■ Task instructions ■
The following data has a line with "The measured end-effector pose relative" and a line with "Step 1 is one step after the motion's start". Write out exactly those lines and all the lines between them.

☆ ☆ ☆ ☆ ☆

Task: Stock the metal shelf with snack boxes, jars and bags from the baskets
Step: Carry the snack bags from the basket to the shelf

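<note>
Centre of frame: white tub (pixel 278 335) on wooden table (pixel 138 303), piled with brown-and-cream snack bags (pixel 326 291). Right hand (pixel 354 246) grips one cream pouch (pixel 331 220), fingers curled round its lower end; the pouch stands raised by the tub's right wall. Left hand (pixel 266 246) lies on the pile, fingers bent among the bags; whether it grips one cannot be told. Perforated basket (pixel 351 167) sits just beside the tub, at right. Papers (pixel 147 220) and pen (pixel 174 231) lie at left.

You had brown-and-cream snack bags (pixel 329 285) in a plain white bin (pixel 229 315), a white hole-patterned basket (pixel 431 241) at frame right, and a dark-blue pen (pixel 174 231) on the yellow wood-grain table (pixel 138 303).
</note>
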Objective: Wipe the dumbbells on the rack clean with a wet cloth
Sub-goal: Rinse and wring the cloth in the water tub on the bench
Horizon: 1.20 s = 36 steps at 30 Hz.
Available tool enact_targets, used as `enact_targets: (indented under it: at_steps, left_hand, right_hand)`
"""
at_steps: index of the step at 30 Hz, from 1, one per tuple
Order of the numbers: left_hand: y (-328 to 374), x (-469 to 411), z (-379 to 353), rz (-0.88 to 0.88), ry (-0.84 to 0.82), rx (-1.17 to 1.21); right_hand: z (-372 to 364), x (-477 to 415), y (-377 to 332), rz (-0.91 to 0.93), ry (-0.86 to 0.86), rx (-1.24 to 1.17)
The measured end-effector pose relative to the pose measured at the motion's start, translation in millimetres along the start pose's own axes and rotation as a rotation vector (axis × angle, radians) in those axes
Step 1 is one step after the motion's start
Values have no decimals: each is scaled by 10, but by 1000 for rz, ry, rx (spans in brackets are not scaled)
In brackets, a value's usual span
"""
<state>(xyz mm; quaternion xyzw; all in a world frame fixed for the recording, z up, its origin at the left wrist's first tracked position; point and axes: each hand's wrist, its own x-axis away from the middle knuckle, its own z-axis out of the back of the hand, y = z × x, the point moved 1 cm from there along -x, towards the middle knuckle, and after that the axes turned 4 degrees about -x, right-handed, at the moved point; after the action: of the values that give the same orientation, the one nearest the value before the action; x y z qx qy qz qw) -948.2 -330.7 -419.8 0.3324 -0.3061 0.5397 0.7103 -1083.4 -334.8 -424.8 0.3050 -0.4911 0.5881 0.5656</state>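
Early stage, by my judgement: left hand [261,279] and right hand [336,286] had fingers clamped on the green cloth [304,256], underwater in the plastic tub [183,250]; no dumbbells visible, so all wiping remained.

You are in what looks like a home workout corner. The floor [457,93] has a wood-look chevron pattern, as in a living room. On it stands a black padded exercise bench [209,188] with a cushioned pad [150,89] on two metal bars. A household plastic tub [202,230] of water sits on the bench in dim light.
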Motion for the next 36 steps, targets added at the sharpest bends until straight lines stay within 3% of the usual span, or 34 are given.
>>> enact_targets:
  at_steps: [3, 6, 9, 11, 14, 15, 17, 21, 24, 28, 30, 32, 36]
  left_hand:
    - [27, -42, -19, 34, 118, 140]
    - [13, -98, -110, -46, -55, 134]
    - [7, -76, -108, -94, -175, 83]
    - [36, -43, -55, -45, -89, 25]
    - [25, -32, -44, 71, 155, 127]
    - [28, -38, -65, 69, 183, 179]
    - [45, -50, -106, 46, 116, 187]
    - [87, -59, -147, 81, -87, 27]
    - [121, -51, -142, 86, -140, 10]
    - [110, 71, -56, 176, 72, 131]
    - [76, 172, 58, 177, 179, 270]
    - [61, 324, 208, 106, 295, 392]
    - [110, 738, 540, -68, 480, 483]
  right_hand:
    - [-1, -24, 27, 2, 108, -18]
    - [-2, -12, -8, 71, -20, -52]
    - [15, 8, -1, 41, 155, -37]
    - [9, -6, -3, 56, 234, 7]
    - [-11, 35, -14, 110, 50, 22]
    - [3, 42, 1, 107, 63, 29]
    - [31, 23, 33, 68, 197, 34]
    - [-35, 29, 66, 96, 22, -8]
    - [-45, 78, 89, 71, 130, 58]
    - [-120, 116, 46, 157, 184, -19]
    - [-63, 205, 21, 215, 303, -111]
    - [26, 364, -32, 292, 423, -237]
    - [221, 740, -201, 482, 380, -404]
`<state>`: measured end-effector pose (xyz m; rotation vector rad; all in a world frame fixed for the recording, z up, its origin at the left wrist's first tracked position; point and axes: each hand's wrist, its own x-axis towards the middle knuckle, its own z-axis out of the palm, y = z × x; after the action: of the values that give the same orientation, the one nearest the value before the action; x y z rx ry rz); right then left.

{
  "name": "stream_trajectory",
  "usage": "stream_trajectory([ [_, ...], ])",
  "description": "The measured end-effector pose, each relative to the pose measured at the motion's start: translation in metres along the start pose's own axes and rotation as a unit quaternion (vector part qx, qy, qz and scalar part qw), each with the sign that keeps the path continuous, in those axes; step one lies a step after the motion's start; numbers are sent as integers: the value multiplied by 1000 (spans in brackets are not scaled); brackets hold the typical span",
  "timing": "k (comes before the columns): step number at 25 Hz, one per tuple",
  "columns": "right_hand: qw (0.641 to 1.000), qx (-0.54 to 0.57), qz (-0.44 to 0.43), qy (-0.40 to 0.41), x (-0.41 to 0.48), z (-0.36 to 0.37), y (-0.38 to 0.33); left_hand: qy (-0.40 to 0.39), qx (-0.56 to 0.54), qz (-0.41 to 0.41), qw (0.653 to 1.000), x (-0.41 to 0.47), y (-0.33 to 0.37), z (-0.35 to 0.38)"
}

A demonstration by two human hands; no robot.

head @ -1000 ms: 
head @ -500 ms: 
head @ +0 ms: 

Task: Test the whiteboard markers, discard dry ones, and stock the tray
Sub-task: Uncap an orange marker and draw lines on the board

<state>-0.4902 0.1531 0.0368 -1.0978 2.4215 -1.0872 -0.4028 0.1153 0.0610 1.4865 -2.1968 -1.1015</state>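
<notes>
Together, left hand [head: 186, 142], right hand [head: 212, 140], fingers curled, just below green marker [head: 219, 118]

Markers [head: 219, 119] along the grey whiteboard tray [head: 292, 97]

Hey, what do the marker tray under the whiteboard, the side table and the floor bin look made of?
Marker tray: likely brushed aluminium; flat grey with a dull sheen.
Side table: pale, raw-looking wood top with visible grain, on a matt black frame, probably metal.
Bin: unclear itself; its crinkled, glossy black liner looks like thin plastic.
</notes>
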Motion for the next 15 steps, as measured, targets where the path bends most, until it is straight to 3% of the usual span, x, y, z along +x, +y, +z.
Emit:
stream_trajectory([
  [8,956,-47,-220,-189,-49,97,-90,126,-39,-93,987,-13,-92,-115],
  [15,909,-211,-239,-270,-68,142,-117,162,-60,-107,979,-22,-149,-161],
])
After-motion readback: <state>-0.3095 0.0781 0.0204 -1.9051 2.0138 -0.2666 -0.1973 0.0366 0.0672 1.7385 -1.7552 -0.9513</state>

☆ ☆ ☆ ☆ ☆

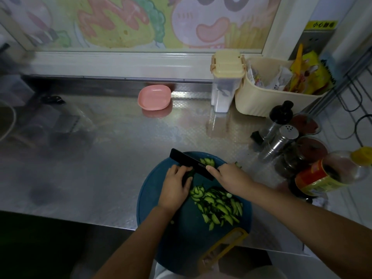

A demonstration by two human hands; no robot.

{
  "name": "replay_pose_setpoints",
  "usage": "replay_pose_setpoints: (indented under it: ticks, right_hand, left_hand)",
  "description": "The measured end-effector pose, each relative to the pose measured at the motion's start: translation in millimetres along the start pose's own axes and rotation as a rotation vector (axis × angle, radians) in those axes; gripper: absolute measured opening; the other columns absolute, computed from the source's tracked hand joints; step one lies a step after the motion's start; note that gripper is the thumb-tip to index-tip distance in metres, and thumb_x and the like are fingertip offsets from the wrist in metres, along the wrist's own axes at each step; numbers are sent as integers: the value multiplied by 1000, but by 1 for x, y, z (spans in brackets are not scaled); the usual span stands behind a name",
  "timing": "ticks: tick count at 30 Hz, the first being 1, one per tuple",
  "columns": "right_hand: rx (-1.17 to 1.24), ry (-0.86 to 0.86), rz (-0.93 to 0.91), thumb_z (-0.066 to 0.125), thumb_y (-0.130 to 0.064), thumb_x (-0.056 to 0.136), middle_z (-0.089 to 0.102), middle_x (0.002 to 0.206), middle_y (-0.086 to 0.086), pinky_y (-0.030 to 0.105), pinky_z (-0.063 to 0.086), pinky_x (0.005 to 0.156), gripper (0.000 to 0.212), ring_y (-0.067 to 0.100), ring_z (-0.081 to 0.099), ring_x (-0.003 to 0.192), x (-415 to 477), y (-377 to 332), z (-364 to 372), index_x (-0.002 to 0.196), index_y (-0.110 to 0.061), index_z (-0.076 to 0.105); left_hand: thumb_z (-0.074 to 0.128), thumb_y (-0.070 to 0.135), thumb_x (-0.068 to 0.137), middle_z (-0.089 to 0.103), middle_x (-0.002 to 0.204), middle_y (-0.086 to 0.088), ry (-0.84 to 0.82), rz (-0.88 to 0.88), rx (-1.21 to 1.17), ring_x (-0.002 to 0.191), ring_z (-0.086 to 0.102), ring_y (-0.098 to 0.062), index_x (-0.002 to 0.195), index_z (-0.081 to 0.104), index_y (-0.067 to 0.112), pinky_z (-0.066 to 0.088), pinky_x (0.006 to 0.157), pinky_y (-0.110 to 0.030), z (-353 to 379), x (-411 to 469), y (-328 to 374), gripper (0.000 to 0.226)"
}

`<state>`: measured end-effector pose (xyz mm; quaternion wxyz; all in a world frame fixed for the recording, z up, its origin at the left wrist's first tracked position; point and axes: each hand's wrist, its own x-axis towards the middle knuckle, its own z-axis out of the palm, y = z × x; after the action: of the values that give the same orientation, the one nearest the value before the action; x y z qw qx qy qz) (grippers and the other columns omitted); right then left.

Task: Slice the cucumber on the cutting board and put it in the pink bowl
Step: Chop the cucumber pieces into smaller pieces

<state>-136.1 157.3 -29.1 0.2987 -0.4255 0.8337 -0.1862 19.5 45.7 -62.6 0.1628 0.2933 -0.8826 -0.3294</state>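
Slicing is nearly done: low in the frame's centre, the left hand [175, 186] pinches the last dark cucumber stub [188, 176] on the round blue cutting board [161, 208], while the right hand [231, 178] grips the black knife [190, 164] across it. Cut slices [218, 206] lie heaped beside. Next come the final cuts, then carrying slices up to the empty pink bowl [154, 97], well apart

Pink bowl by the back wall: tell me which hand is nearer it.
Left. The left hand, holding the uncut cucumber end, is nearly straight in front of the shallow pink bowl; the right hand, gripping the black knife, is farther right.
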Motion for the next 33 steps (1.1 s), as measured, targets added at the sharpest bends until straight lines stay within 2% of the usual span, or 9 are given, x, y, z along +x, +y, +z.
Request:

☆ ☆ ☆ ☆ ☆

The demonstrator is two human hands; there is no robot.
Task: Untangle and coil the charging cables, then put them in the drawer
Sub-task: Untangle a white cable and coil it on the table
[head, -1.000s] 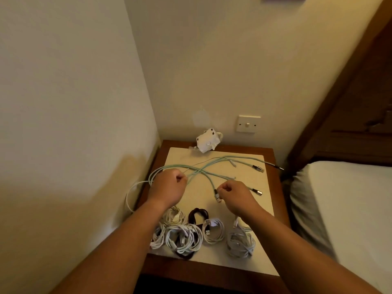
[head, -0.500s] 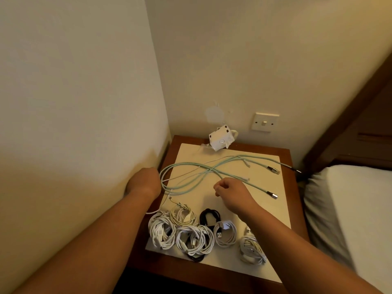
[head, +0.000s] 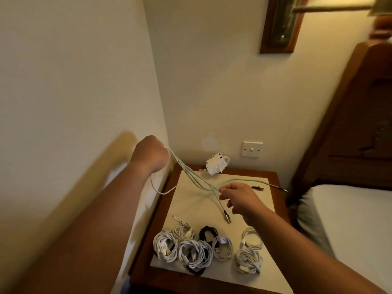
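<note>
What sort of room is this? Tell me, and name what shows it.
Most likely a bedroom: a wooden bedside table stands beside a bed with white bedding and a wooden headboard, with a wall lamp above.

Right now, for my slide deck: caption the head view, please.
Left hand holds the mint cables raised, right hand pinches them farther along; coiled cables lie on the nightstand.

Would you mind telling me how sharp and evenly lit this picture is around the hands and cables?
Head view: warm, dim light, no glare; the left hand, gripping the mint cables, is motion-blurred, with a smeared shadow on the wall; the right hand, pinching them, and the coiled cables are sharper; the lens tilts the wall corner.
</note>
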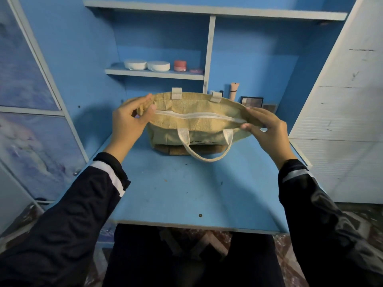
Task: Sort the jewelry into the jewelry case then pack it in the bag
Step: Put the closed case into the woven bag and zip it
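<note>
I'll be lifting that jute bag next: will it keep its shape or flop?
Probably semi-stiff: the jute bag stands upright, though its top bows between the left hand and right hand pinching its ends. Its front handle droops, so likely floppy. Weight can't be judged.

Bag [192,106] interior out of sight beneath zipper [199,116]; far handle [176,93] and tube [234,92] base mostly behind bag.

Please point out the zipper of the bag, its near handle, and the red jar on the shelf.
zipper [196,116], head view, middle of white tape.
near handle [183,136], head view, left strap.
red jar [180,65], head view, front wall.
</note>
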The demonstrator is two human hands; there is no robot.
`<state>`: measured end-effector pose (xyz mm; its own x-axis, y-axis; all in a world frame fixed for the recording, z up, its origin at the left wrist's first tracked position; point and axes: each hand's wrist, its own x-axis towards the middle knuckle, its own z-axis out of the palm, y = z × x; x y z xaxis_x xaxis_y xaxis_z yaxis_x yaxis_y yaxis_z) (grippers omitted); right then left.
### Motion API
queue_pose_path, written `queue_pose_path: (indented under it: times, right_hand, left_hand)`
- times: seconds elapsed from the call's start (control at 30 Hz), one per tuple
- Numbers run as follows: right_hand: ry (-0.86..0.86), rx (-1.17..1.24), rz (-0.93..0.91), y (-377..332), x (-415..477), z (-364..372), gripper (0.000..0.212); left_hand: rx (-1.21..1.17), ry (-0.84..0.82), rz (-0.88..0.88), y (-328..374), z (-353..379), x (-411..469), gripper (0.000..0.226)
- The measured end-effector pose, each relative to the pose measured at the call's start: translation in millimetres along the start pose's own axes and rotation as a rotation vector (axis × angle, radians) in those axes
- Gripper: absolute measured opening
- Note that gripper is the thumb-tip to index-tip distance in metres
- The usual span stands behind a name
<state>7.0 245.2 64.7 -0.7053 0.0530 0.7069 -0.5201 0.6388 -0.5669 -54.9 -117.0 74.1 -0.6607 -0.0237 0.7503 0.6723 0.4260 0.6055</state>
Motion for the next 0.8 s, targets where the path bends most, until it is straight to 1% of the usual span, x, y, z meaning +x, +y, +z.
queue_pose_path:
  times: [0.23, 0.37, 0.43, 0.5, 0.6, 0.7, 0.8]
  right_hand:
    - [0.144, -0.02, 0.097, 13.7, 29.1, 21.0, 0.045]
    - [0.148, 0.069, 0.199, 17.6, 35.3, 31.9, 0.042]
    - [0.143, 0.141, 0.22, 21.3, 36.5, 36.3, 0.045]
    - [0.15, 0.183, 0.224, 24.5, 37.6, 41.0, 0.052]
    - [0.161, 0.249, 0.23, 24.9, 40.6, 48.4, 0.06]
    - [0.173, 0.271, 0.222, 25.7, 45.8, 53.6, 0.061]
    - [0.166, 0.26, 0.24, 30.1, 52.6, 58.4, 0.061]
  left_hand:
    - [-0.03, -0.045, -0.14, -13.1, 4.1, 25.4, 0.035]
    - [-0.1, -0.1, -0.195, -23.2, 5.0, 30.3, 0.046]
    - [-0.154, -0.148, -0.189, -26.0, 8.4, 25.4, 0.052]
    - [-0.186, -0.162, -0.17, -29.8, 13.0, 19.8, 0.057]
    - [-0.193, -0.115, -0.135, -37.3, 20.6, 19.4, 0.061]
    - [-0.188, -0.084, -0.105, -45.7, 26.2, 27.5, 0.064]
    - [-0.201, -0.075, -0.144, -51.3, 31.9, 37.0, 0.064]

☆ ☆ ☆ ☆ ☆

■ Result for this exercise ■
The measured end-effector pose relative to the pose measured at the motion's start, translation in millimetres along the start pose's own axes and rotation as a rotation vector (axis × angle, radians) in those axes
Step 1 is one step after the motion's start

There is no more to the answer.